**Assignment:** All of the entries below need to be repeated exactly.

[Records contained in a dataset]
= = = =
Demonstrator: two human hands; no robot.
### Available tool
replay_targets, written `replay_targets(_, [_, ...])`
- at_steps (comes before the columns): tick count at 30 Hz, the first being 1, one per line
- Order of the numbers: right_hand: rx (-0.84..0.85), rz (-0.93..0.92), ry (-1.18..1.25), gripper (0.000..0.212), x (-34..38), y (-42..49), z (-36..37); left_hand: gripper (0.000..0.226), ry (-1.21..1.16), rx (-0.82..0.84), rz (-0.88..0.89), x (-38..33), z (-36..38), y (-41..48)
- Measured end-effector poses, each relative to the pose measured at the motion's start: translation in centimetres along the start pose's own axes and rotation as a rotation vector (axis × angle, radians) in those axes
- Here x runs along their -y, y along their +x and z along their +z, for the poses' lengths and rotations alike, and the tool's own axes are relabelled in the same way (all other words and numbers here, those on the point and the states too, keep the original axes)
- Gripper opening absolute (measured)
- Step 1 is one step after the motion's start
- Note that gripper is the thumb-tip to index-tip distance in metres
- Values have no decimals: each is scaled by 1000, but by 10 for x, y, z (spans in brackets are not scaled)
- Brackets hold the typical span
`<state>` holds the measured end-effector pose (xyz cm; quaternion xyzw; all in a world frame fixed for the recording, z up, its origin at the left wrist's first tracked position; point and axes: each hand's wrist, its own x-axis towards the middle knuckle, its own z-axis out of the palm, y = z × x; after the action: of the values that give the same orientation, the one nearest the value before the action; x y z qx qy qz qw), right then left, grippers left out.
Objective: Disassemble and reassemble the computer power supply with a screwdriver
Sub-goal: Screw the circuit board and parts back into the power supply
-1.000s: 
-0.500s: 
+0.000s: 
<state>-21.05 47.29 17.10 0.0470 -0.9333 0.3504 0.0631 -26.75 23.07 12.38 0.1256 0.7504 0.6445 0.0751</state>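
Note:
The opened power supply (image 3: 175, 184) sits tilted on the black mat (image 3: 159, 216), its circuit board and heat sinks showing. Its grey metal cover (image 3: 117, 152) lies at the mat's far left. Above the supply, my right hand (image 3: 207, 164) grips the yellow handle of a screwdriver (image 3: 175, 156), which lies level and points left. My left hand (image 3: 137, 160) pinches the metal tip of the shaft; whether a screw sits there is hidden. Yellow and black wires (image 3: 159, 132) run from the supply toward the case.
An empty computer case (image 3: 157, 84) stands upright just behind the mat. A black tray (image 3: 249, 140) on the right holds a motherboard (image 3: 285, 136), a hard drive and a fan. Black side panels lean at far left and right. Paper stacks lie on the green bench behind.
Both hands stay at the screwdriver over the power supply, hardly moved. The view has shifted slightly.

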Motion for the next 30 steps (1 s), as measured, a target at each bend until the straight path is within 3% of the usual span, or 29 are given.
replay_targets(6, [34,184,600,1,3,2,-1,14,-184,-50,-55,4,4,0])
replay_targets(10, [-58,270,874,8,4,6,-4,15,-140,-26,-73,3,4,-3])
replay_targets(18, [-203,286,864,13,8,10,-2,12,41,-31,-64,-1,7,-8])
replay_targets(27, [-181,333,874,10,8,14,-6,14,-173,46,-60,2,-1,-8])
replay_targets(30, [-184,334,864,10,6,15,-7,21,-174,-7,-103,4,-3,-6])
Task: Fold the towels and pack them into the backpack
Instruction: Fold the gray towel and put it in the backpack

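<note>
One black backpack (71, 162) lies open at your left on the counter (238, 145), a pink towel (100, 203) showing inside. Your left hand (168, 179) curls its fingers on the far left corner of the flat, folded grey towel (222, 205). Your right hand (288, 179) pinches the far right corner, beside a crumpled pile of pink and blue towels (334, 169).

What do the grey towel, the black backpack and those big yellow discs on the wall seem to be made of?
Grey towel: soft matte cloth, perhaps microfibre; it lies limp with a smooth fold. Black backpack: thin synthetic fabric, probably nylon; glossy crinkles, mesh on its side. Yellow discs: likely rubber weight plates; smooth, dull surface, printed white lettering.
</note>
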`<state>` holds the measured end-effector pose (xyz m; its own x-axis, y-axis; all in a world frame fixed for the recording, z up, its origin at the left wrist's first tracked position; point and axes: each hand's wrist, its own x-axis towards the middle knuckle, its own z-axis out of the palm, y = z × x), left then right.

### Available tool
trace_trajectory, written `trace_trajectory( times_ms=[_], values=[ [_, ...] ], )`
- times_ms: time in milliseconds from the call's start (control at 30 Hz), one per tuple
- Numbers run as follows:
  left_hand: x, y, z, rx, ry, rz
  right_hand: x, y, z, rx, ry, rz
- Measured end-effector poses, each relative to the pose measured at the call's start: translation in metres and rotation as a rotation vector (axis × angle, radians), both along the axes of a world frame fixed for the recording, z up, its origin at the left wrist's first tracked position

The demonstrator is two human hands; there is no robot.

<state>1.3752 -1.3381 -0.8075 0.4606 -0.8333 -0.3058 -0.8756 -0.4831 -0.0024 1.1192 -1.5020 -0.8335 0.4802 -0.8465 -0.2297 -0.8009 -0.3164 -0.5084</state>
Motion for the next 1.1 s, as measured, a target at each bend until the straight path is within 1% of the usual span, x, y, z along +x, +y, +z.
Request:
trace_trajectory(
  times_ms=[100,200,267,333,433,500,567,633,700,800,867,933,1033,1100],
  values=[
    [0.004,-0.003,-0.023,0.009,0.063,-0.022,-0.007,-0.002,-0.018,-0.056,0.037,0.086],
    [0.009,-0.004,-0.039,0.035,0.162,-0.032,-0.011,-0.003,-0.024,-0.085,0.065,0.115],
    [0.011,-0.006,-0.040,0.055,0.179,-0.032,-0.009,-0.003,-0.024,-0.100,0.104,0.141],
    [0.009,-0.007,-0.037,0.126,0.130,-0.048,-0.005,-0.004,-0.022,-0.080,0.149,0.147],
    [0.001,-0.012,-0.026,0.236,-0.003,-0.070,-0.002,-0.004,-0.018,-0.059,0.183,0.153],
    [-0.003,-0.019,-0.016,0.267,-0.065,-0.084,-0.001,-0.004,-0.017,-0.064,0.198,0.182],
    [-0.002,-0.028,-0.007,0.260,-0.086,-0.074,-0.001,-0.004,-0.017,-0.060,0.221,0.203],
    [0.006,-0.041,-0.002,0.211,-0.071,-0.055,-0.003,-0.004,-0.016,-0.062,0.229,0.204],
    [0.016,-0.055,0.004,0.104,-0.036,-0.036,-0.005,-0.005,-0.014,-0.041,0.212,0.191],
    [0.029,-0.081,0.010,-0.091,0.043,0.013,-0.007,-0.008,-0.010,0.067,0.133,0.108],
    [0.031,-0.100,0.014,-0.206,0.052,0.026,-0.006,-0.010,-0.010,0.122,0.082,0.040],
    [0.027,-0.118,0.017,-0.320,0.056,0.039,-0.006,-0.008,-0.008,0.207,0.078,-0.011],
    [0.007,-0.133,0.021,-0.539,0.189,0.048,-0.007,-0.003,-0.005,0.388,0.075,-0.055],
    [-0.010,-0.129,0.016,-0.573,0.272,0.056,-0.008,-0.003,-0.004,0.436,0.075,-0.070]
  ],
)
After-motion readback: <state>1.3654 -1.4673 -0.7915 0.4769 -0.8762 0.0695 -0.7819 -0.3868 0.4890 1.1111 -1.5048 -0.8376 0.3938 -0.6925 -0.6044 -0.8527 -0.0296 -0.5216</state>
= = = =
**Output of the task:**
Demonstrator: two human hands; no robot.
### Available tool
replay_targets, written `replay_targets(_, [_, ...])`
- at_steps (comes before the columns): tick count at 30 Hz, the first being 1, one per line
- Order of the numbers: right_hand: rx (-0.84..0.85), rz (-0.93..0.92), ry (-1.18..1.25), gripper (0.000..0.212), x (-34..38), y (-42..49), z (-36..37); left_hand: gripper (0.000..0.226), ry (-1.21..1.16), rx (-0.82..0.84), rz (-0.88..0.89), x (-38..33), z (-36..38), y (-41..48)
- Measured end-effector poses, each relative to the pose measured at the motion's start: translation in centimetres along the start pose's own axes and rotation as a rotation vector (axis × angle, radians) in those axes
- Here x runs along their -y, y along their +x and z along their +z, for the poses' lengths and rotations alike, and the tool's own axes are relabelled in the same way (all other words and numbers here, those on the point and the states too, keep the original axes)
- Gripper opening absolute (measured)
- Step 1 is one step after the motion's start
- Note that gripper is the thumb-tip to index-tip distance in metres
- Values have no decimals: each is scaled by 1000, but by 10 for x, y, z (spans in brackets are not scaled)
- Brackets hold the typical span
`<state>` holds the measured end-effector pose (xyz cm; quaternion xyzw; all in a world frame fixed for the recording, z up, its origin at the left wrist's first tracked position; point and axes: each hand's wrist, its own x-axis towards the middle knuckle, its own z-axis out of the palm, y = z × x; after the action: of the values that give the same orientation, the one nearest the value before the action; x y z qx qy qz qw), right then left, grippers left out.
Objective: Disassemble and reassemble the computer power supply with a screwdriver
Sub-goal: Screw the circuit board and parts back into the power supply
-1.000s: 
-0.500s: 
+0.000s: 
<state>-21.05 47.29 17.10 0.0470 -0.9333 0.3504 0.0631 -26.75 23.07 12.38 0.1256 0.7504 0.6445 0.0751</state>
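Note:
The opened power supply (image 3: 175, 184) sits tilted on the black mat (image 3: 159, 216), its circuit board and heat sinks showing. Its grey metal cover (image 3: 117, 152) lies at the mat's far left. Above the supply, my right hand (image 3: 207, 164) grips the yellow handle of a screwdriver (image 3: 175, 156), which lies level and points left. My left hand (image 3: 137, 160) pinches the metal tip of the shaft; whether a screw sits there is hidden. Yellow and black wires (image 3: 159, 132) run from the supply toward the case.
An empty computer case (image 3: 157, 84) stands upright just behind the mat. A black tray (image 3: 249, 140) on the right holds a motherboard (image 3: 285, 136), a hard drive and a fan. Black side panels lean at far left and right. Paper stacks lie on the green bench behind.
Both hands stay at the screwdriver over the power supply, hardly moved. The view has shifted slightly.
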
Motion for the next 30 steps (1 s), as measured, a target at each bend until the straight path is within 3% of the usual span, or 29 are given.
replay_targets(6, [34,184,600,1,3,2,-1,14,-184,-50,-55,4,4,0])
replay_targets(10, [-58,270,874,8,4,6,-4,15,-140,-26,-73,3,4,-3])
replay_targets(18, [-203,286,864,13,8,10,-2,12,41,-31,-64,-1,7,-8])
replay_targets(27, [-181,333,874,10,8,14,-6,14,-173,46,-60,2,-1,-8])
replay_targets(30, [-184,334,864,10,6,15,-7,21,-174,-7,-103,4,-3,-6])
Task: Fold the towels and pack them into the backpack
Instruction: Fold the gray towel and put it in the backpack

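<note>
One black backpack (71, 162) lies open at your left on the counter (238, 145), a pink towel (100, 203) showing inside. Your left hand (168, 179) curls its fingers on the far left corner of the flat, folded grey towel (222, 205). Your right hand (288, 179) pinches the far right corner, beside a crumpled pile of pink and blue towels (334, 169).

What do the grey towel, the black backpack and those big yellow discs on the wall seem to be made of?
Grey towel: soft matte cloth, perhaps microfibre; it lies limp with a smooth fold. Black backpack: thin synthetic fabric, probably nylon; glossy crinkles, mesh on its side. Yellow discs: likely rubber weight plates; smooth, dull surface, printed white lettering.
</note>
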`<state>` holds the measured end-effector pose (xyz m; its own x-axis, y-axis; all in a world frame fixed for the recording, z up, its origin at the left wrist's first tracked position; point and axes: each hand's wrist, its own x-axis towards the middle knuckle, its own z-axis out of the palm, y = z × x), left then right.

### Available tool
trace_trajectory, written `trace_trajectory( times_ms=[_], values=[ [_, ...] ], )`
- times_ms: time in milliseconds from the call's start (control at 30 Hz), one per tuple
- Numbers run as follows:
  left_hand: x, y, z, rx, ry, rz
  right_hand: x, y, z, rx, ry, rz
- Measured end-effector poses, each relative to the pose measured at the call's start: translation in metres and rotation as a rotation vector (axis × angle, radians), both along the axes of a world frame fixed for the recording, z up, its origin at the left wrist's first tracked position

The demonstrator is two human hands; there is no robot.

<state>1.3752 -1.3381 -0.8075 0.4606 -0.8333 -0.3058 -0.8756 -0.4831 -0.0024 1.1192 -1.5020 -0.8335 0.4802 -0.8465 -0.2297 -0.8009 -0.3164 -0.5084</state>
Motion for the next 1.1 s, as measured, a target at each bend until the straight path is within 1% of the usual span, x, y, z along +x, +y, +z.
Request:
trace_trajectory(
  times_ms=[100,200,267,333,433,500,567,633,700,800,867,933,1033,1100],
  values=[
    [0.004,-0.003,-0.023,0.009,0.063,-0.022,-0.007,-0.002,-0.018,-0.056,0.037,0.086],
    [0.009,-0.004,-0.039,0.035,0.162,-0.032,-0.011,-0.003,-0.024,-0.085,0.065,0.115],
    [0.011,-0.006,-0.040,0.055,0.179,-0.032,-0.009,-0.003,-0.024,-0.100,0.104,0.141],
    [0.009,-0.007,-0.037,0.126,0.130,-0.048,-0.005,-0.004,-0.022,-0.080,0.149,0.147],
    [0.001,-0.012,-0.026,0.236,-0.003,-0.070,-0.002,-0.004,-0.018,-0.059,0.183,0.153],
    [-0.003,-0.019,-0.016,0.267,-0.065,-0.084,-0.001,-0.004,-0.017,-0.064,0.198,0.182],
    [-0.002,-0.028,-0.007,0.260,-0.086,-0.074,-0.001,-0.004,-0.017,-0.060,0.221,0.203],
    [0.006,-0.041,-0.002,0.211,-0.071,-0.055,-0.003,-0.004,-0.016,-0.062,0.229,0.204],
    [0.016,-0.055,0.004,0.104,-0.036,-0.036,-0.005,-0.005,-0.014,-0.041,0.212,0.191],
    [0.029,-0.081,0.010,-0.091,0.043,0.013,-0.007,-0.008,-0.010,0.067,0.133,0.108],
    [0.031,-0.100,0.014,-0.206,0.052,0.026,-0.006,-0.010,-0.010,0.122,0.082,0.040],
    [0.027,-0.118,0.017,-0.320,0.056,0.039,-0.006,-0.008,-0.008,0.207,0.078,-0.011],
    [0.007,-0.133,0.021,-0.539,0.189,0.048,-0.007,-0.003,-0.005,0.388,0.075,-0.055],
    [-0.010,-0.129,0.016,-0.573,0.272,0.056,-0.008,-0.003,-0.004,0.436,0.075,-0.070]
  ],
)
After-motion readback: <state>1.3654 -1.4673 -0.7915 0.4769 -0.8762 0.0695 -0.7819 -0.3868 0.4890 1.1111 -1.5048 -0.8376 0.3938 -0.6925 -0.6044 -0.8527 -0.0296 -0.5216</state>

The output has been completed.